Le tempo lorientais invoque un autre diapason, une inventivité de l’imagination : « Toujours brute, jamais brutale, ma cuisine ne cherche pas l’alignement de la perfection mais une expérience gustative. Je mets dans mes assiettes ce que je ressens qui ne se résume pas à un plat, un ingrédient ». Ouverte sur le port et le large, la marée et l’amarrage, la manière de Nicolas LE TIRRAND, toute de fraîcheur contenue et de pudeur tenue, montre un enjeu organique à la mer : « Je me baigne toute l’année sans combinaison.

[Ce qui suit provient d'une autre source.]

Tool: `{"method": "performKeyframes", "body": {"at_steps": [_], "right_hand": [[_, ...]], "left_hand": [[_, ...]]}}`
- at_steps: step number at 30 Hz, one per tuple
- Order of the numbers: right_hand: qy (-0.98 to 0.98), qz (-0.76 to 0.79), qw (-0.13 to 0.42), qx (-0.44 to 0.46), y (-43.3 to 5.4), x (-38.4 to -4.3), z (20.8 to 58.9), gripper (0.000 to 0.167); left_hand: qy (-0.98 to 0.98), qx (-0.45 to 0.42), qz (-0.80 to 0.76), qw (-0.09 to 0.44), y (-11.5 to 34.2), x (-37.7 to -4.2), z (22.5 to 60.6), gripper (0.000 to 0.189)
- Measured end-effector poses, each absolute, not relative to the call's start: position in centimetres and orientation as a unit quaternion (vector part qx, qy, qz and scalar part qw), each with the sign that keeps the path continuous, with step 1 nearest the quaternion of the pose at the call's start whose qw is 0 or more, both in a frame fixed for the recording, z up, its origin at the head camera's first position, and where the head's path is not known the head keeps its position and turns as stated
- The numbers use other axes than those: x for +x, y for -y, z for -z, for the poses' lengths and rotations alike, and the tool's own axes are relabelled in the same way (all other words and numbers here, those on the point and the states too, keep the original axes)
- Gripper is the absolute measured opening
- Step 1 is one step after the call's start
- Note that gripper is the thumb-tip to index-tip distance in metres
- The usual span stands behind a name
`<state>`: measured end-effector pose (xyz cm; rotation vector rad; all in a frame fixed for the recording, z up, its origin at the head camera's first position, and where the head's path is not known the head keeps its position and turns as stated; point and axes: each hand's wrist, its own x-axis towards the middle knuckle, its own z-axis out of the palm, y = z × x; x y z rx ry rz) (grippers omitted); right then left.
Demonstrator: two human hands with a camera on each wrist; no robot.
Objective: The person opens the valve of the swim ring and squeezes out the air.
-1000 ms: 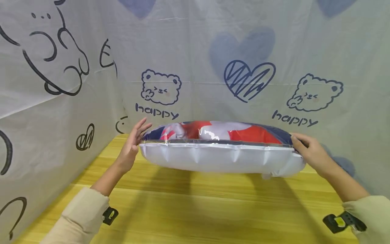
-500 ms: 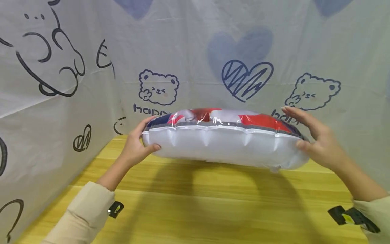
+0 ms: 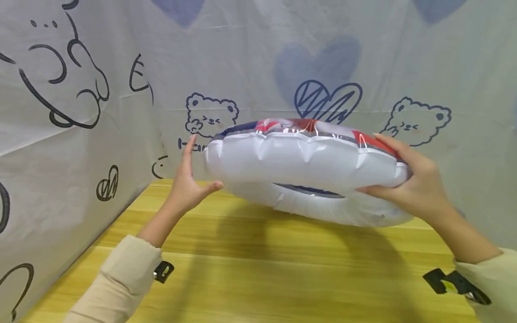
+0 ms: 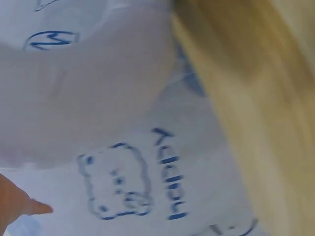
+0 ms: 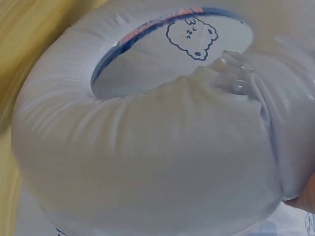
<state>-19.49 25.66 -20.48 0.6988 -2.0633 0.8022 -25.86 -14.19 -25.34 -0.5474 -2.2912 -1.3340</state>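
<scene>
An inflatable swim ring, white below and printed red, white and navy on top, is held tilted in the air over the table. My right hand grips its right side, thumb underneath and fingers over the top. My left hand is beside the ring's left end, thumb and fingers spread; in the left wrist view its fingertip shows apart from the ring. In the right wrist view the white underside, the center hole and a clear valve are visible.
The yellow wood-grain table lies below, with shadows on it. A white cloth with hearts, bears and "happy" lettering hangs behind and along the left side. Black straps with small devices are at both wrists.
The swim ring has risen and its near edge has tipped up, so the hole shows from below. My right hand has taken a grip on it; my left has come off its left end.
</scene>
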Motion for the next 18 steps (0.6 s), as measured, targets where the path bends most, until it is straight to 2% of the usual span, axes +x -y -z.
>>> {"method": "performKeyframes", "body": {"at_steps": [3,10,14,18], "right_hand": [[0.807,-0.353,0.407,0.243,-26.0,-19.6,20.4,0.089],[0.790,-0.422,0.411,0.166,-26.3,-19.8,19.9,0.075],[0.789,-0.449,0.406,0.104,-26.7,-19.7,19.8,0.068],[0.798,-0.468,0.378,0.034,-27.2,-19.7,19.7,0.065]], "left_hand": [[0.836,-0.158,0.492,0.184,14.4,-26.3,27.5,0.119],[0.867,-0.079,0.490,0.051,14.0,-27.4,32.9,0.102],[0.871,-0.061,0.487,-0.007,12.7,-27.3,35.0,0.102],[0.871,-0.051,0.487,-0.039,10.9,-26.8,36.2,0.104]]}}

J’ai un rapport fusionnel à l’océan. Je serais orphelin loin de cette mer, cela me procure de l’apaisement ».
 
Le yogi méditatif aiguise son antinomie, exacerbe sa sensibilité expressive : « Je pourrai gravir des montagnes ». Dans cette phénoménologie ontologique de l’horizon marin, odeurs, couleurs et mouvements se répondent soudain en écho à cette féminité granitique. La tartelette de tourteau, sureau, Reine-des-prés élance le croustillant de céleri, crème de livèche, andouille de Guémené. Les Petits pois, œufs de maquereaux fumés, se parfument à la livèche. La Saint-Jacques à la vapeur de capucine enchante le chawanmushi (flan japonais), chou pointu au genévrier, sauce coraillée.
 
Les asperges blanches de la Torche cuites dans leur jus renaissent dans les cornichons d'asperges, sabayon à l'ail des ours. Le filet de rouget cuit à la salamandre, fenouil confit aux sarments de cassis, jus lié au sang dépasse les frontières marine et terrienne dans un geste de joie. La glace tagette, citron noir, huile végétale calme le kiwi cru dans une vinaigrette acidulée, brocoli au chocolat blanc, bonbon et crème glacée au kiwi.
 

SOURCES

Nicolas et Mathieu Le Tirrand ont ouvert leur restaurant Sources à Lorient. Le restaurant Sources détient une étoile...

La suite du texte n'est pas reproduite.